IBM mulls using its own AI chip in new cloud service to lower costs

By Stephen Nellis

SAN FRANCISCO (Reuters) – International Business Machines (IBM) is considering the use of artificial intelligence chips that it designed in-house to lower the costs of operating a cloud computing service it made widely available this week, an executive said Tuesday.

In an interview with Reuters at a semiconductor conference in San Francisco, Mukesh Khare, general manager of IBM Semiconductors, said the company is contemplating using a chip called the Artificial Intelligence Unit as part of its new “watsonx” cloud service.

IBM is hoping to take advantage of the boom in generative AI technologies that can write human-like text more than a decade after Watson, its first major AI system, failed to gain market traction.

One of the barriers the old Watson system faced was high costs, which IBM is hoping to address this time. Khare said using its own chips could lower cloud service costs because they are very power efficient.

IBM announced the chip’s existence in October but did not disclose the manufacturer or how it would be used.

Khare said the chip is manufactured by Samsung Electronics, which has partnered with IBM on semiconductor research, and that his company is considering it for use in watsonx.

IBM has no set date for when the chip could be available for use by cloud customers, but Khare said the company has several thousand prototype chips already working.

IBM has joined other tech giants such as Alphabet’s Google and Amazon.com in designing its own AI chips.

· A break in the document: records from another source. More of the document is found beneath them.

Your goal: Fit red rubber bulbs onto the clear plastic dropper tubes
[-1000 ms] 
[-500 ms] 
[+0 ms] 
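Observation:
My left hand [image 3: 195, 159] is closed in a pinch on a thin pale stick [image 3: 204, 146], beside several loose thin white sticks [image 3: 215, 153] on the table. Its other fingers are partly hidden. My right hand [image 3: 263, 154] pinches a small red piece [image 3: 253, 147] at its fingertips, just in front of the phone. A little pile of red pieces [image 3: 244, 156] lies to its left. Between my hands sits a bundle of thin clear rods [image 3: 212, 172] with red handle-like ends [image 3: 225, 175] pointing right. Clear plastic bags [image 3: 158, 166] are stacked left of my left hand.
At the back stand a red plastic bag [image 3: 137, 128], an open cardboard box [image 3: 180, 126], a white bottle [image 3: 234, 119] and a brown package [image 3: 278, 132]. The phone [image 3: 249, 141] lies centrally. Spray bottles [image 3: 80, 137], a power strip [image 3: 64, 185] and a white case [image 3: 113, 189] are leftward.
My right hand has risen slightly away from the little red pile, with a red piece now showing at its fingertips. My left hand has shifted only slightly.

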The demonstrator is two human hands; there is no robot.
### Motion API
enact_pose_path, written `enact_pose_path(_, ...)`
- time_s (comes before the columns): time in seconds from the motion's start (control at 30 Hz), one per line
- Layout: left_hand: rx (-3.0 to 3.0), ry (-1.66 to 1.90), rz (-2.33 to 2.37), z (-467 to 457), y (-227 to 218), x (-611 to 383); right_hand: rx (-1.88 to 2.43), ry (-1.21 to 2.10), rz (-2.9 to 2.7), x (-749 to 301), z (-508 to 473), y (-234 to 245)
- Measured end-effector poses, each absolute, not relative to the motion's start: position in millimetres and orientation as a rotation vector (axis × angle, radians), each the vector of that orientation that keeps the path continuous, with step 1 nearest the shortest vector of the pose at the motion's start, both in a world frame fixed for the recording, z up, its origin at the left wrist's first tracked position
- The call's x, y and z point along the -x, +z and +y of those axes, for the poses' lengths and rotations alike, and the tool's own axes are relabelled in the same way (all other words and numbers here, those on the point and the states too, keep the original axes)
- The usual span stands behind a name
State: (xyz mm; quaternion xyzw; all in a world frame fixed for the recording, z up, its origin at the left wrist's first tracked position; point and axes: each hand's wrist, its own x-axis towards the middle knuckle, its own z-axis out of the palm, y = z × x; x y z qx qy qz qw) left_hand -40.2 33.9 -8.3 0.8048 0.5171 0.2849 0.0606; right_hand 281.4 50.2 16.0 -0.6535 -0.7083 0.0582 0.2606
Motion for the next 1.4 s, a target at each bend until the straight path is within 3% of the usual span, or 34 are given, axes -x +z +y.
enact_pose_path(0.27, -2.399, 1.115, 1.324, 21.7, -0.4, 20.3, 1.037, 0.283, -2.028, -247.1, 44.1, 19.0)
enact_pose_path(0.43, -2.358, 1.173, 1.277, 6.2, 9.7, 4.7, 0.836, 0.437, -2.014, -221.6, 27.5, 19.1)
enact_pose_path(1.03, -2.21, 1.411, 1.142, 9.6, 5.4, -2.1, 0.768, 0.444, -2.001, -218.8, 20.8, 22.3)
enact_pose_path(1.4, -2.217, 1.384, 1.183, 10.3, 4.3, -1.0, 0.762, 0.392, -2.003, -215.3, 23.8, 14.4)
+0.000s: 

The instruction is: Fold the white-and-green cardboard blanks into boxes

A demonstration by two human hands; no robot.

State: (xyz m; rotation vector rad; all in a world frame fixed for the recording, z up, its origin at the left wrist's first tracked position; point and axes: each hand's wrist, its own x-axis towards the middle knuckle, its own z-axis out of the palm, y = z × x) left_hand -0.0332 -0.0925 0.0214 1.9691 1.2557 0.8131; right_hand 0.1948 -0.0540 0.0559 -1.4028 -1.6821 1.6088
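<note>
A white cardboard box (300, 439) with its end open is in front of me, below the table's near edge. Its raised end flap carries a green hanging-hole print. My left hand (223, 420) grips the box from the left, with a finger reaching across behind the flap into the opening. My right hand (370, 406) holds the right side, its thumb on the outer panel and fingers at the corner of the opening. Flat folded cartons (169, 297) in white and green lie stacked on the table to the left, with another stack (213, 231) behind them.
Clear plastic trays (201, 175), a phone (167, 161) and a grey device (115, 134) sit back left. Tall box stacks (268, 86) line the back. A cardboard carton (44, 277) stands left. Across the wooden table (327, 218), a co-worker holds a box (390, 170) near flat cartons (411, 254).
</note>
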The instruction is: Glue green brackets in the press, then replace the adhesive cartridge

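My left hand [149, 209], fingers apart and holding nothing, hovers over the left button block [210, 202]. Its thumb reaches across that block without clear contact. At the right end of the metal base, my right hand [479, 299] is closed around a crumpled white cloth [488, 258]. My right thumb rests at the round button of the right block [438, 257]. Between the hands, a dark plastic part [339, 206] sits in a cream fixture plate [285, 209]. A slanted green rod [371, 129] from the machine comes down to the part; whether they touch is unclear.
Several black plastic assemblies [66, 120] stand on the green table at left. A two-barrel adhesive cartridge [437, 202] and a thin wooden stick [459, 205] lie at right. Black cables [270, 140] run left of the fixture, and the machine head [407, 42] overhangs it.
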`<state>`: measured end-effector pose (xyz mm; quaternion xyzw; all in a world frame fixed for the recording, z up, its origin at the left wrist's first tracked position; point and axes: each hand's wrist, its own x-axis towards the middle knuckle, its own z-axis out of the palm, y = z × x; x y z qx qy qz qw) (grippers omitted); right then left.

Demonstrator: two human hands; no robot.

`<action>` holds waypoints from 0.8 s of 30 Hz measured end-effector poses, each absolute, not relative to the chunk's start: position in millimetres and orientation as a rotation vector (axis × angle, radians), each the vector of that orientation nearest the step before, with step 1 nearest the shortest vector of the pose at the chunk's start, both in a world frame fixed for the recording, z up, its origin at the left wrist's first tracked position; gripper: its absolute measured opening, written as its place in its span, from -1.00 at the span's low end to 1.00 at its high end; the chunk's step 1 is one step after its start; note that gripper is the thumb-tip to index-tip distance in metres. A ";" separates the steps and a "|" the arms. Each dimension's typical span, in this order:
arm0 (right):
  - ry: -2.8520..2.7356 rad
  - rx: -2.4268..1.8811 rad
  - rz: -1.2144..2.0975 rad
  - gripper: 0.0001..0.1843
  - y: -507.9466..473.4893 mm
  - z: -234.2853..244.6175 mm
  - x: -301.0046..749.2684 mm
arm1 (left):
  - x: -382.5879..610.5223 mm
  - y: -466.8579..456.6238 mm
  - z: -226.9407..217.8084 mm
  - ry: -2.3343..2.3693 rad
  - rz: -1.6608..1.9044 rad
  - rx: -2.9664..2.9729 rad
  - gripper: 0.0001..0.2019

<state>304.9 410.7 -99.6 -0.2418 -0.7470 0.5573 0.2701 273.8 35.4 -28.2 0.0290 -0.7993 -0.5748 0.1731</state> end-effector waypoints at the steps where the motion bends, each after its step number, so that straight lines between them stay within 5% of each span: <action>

But Khare said IBM was not trying to design a direct replacement for semiconductors from Nvidia, whose chips lead the market in training AI systems with vast amounts of data.

Instead, IBM’s chip aims to be cost-efficient at what AI industry insiders call inference, which is the process of putting an already trained AI system to use making real-world decisions.

“That’s where the volume is right now,” Khare said. “We don’t want to go toward training right now. Training is a different beast in terms of compute. We want to go where we can have the most impact.”